Gleichzeitig werden Umfrageergebnisse wie die oben zitierten, allzu schnell medial als ostdeutsche Spezifika bezeichnet, und damit das für Grautöne und historische Bedingtheiten blinde Bild des „braunen“ Ostens gezeichnet. Ich muss einmal sagen: in meiner westdeutschen Heimat der 1960er-Jahre waren skeptische und feindliche Haltungen gegenüber sog. „Ausländern“ an der Tagesordnung. Menschen mit italienischer Herkunft wurden mit immens verletzenden Bezeichnungen versehen, im Marburg der 1970er-Jahre existierte eine offene und verdeckte Feindschaft gegen türkischstämmige Menschen. Nicht selten resultiert diese Haltung – ob „skeptisch“ oder „feindselig“ – aus dem „Nicht-Kennen“ oder der Vorsicht gegenüber dem vermeintlich „Unbekannten“. Diese Haltungen muss man aufbrechen durch eine Perspektive der Vielfalt und Solidarität, aber nicht, indem man pauschal Ostdeutschland abqualifiziert. Letzteres führt zu einer Wagenburgmentalität, in die die AfD genüsslich vordringt, und nicht zu mehr Offenheit und Vielfalt.

Schließlich – und das zeigt sich in Sonneberg, aber auch anderswo in Deutschland – blühen insbesondere seit der Coronapandemie, die sehr vielen Menschen viel abgefordert hat, allerorten Verschwörungserzählungen, für die immer mehr Menschen anfällig werden. Das schlägt sich dann auch statistisch nieder. Die Sterblichkeit an und mit Corona war in Sonneberg so groß, wie in wenigen anderen Regionen der Republik. Diese Zahl bettet sich passend ein, in die recht niedrige Impfquote in Thüringen (ca. 65 Prozent) und Sachsen (ca. 60 Prozent). Ich bin der Meinung: die Frage, ob man sich impfen lassen sollte oder nicht, ist vorrangig eine, die man mit seinem Arzt klären sollte und nicht mit Politikern oder Verschwörungsideologen.

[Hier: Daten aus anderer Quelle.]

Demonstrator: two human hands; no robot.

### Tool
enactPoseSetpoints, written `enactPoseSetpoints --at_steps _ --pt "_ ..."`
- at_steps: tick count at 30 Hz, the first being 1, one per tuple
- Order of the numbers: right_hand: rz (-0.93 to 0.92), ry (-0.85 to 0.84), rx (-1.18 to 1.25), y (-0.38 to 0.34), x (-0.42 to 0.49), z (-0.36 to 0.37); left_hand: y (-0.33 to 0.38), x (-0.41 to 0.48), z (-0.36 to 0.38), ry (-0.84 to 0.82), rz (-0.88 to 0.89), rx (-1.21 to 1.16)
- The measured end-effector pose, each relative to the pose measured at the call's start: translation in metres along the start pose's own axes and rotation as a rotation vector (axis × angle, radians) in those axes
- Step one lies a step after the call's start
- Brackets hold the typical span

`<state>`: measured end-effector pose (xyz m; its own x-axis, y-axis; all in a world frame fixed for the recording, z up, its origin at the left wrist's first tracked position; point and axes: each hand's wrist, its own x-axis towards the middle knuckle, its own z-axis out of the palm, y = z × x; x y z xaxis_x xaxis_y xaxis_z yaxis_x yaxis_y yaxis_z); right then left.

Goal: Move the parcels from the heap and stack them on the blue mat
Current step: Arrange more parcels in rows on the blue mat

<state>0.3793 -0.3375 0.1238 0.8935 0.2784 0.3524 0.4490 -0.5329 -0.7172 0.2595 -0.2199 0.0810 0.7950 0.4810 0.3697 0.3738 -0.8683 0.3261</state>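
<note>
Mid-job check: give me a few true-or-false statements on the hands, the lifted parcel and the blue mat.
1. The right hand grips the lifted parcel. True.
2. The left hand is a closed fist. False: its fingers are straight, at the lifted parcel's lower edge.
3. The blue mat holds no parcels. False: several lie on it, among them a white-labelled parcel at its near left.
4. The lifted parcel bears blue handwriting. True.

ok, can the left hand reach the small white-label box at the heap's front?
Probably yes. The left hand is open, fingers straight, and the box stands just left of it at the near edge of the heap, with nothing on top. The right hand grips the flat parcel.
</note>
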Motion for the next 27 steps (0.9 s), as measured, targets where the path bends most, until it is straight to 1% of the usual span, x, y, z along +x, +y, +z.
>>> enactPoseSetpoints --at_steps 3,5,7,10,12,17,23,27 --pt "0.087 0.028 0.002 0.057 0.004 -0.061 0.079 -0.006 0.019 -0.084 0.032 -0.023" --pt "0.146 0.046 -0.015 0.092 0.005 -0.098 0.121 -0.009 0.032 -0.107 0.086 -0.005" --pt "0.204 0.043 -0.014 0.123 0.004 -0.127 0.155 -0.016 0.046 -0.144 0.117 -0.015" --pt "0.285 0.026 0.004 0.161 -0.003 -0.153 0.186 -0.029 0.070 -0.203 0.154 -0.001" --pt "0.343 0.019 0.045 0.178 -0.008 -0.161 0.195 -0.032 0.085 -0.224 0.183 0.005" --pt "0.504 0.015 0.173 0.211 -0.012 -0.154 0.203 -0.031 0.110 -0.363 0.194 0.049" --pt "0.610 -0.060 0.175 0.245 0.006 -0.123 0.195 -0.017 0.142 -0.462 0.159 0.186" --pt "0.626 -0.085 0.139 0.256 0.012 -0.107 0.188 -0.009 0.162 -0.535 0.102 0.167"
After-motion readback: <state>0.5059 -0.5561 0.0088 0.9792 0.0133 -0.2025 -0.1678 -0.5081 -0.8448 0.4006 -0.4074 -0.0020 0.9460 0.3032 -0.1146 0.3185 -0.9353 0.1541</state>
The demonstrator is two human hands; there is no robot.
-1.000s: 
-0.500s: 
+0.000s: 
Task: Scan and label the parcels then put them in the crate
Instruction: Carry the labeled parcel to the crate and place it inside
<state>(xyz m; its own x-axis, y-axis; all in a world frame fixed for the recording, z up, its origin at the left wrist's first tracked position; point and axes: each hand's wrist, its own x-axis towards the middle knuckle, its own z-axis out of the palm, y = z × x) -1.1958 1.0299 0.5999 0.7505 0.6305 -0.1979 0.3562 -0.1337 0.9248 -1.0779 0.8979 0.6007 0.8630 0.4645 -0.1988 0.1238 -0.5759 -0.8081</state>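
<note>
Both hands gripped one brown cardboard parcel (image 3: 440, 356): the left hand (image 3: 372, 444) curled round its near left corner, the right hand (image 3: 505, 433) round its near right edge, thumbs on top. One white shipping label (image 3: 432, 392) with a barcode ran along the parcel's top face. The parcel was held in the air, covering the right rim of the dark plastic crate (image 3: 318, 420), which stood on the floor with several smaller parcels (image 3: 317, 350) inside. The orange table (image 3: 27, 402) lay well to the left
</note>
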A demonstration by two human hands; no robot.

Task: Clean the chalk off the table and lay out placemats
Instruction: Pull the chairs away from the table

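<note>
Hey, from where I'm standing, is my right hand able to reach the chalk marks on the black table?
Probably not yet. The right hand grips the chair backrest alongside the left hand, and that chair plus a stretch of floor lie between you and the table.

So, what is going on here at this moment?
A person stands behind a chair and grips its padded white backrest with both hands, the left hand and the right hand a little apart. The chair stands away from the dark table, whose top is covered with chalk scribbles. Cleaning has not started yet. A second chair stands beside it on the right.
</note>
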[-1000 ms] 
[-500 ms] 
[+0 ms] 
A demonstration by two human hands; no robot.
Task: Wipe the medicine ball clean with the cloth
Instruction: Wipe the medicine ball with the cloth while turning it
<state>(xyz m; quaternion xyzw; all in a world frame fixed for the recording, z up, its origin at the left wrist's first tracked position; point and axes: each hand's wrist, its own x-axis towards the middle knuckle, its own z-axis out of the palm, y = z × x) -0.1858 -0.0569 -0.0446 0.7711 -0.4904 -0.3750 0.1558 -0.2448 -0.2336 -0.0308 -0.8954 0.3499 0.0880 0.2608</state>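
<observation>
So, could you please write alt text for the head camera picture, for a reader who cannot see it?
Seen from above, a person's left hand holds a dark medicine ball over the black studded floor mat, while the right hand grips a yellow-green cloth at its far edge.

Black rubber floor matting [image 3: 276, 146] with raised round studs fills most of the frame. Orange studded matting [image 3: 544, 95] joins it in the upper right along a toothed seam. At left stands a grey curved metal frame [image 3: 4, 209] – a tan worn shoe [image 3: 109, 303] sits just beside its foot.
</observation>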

All meine Tagebuchbeiträge der letzten Tage zusammengenommen, ergibt sich m.E. ein sehr differenziertes Bild der Lage in Sonneberg. Ja, es braucht auch weiterhin kluge Analysen zur Frage, wie wir Demokratieverdrossenheit bekämpfen und Menschen zur Teilhabe an unserem demokratischen Gemeinwesen ermächtigen können. Die holzschnittartige Vereinfachung und die schlagzeilenlastigen Negativ-Framings helfen niemandem.

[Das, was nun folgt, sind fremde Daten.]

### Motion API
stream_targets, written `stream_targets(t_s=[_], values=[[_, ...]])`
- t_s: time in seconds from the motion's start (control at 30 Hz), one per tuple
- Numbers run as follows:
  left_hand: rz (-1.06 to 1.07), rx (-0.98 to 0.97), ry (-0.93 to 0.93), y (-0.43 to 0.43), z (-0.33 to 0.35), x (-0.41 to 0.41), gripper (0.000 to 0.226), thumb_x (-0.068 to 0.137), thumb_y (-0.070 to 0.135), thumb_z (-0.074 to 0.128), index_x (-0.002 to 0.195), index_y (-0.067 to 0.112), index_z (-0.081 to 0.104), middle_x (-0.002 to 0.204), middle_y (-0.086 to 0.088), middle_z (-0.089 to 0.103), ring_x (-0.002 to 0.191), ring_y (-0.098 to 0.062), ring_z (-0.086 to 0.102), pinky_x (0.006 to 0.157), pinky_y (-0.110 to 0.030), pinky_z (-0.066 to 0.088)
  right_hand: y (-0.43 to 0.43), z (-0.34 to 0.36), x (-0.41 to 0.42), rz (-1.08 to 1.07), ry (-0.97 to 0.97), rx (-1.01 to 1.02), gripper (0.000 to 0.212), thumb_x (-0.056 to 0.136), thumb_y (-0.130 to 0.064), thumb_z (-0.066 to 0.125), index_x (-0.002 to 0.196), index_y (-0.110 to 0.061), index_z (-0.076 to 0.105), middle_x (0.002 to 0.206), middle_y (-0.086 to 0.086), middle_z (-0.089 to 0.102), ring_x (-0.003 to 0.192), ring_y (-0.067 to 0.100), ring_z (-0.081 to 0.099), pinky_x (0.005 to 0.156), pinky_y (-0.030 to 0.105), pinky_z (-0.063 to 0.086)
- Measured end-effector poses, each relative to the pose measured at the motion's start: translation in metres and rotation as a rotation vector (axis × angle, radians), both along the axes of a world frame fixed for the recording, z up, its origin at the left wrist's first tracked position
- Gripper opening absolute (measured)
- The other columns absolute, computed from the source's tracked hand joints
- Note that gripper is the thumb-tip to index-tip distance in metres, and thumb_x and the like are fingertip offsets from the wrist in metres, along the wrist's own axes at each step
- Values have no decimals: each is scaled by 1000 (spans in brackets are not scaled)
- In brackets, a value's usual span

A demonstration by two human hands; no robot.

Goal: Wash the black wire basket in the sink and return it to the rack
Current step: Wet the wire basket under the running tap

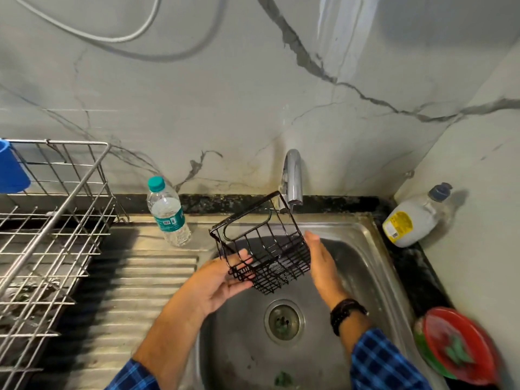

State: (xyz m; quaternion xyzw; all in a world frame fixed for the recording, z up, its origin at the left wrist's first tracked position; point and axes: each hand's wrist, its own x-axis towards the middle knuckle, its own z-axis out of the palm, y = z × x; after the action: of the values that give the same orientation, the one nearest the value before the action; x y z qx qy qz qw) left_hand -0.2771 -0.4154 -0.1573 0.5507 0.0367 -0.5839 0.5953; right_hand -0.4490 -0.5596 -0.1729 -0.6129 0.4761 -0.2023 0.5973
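Note:
The black wire basket (261, 246) hangs tilted over the steel sink (363, 266), just under the chrome tap (292, 178). A thin stream of water runs from the tap into it. My left hand (225, 280) grips the basket's lower left corner, fingers through the wires. My right hand (323, 263) lies flat against the basket's right side, fingers straight. The steel wire dish rack (50, 235) stands at the left on the counter.
A clear water bottle with a teal cap (167, 212) stands on the ribbed drainboard (135, 291). A white detergent bottle (413, 218) sits in the right corner. Red and green plates (455, 344) rest at the sink's right edge. A blue cup (11, 167) hangs on the rack.

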Motion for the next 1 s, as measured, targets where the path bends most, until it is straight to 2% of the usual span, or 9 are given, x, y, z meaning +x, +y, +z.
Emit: stream_targets(t_s=[0.2,0.3,0.47,0.57,0.67,0.77,0.8,0.9,1.0], values=[[16,-47,120,9,-16,1,41,88,3,60,126,-13,59,124,-32,65,104,-39,67,77,-42,62,-20,13,4,21,133,259,62,100,-62,36,154,-30,34,161,2,32,143,26,35,111,50,39],[-12,-30,27,2,-16,-5,56,72,6,73,124,-11,60,119,-27,69,99,-33,71,71,-35,64,-13,19,13,-10,137,122,86,85,-85,31,155,-34,31,164,0,26,150,25,24,120,52,24],[-44,-62,-29,4,-19,-18,41,75,1,71,116,-6,66,118,-22,71,108,-30,70,81,-34,62,26,30,9,-56,-114,-116,41,107,-39,35,134,-13,53,147,-5,48,127,-9,45,105,17,31],[-40,-141,18,20,-26,-22,38,75,-3,67,113,-6,68,122,-22,70,116,-33,66,88,-37,59,37,16,-5,-68,-49,-235,61,98,-66,36,150,-34,38,159,-18,30,145,-5,24,121,32,17],[-87,-213,-83,38,-25,-31,27,81,-10,62,104,-1,71,115,-18,74,112,-30,69,82,-31,62,11,-5,-28,-212,-88,179,89,81,-83,49,153,-34,36,160,1,36,145,24,35,114,55,35],[-119,-259,-191,42,-34,-33,21,85,-13,64,80,7,68,90,-14,73,93,-27,74,74,-18,57,-7,-2,-45,-147,-305,698,81,78,-76,64,140,-25,56,136,14,62,121,37,62,93,59,54],[-119,-276,-161,41,-28,-36,13,81,-1,77,92,6,73,84,-12,70,80,-21,72,71,-16,57,-8,2,-47,-117,-269,729,76,78,-72,68,136,-25,58,134,16,62,115,38,65,86,58,57],[-150,-306,-160,39,-27,-42,71,51,27,94,116,5,72,79,-5,67,66,-12,61,67,-27,56,-7,2,-49,-166,-110,728,74,84,-46,77,146,-23,44,141,25,50,110,42,63,80,57,59],[-171,-211,-509,46,-23,-41,40,78,11,70,115,25,69,82,-3,56,69,-18,55,77,-46,54,-3,-2,-51,-305,-134,700,49,94,-14,56,141,-19,42,111,22,58,97,39,63,77,56,58]])
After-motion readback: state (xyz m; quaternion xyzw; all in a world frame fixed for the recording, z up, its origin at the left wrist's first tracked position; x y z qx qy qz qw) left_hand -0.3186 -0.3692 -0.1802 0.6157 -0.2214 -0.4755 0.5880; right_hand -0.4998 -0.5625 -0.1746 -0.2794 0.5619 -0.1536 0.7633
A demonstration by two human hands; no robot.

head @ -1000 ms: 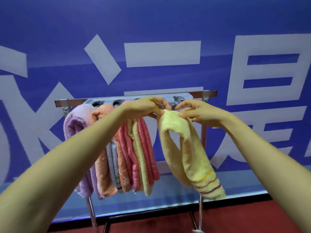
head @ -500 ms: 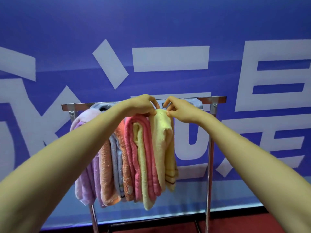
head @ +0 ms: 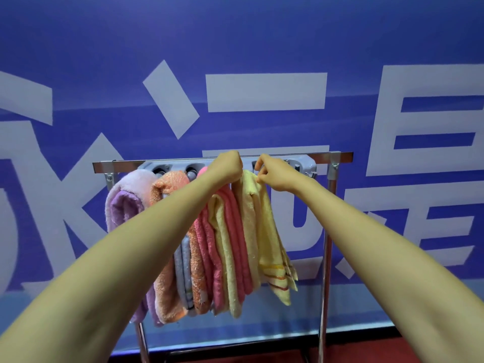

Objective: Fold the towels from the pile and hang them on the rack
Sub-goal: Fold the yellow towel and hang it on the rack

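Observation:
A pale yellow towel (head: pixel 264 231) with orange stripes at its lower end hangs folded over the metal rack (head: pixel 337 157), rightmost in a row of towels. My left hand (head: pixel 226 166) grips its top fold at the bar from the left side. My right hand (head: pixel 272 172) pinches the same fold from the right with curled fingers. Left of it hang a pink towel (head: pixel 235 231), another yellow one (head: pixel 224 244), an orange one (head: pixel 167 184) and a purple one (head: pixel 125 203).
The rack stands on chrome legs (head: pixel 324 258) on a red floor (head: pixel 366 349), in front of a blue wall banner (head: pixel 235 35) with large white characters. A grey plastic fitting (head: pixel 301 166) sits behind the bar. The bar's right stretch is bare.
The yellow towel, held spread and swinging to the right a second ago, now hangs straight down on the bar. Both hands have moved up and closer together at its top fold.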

Und noch eine letzte Bemerkung zum Thema Selbstermächtigung. Was sie ist und wie sie funktioniert, beweisen gerade die wirklich sehr erfolgreichen Tarifkämpfe der NGG bei der ostdeutschen Süßwarenindustrie, bei den Mineralbrunnen, aber auch die Kämpfe der IGM um Sozialtarifverträge in Thüringer Betrieben. Hut ab vor der Motivation und der Kampfbereitschaft. Neben Hightech-Betrieben und Weltmarktführern haben wir eben auch selbstbewusste Arbeitnehmer und Betriebsräte.

Auch auf meiner aktuellen Sommertour spüre ich die Kraft der Ehrenamtlichen, die sich um Sport, Kultur und Freizeit tagtäglich kümmern. Und schließlich gibt es noch das, was ich das Wunder von Stelzen nenne. Inklusion pur und keinerlei West-Ost-Differenzen. Nur gemeinsame Lebensfreude und Lust auf Neues! Das alles ist auch Thüringen!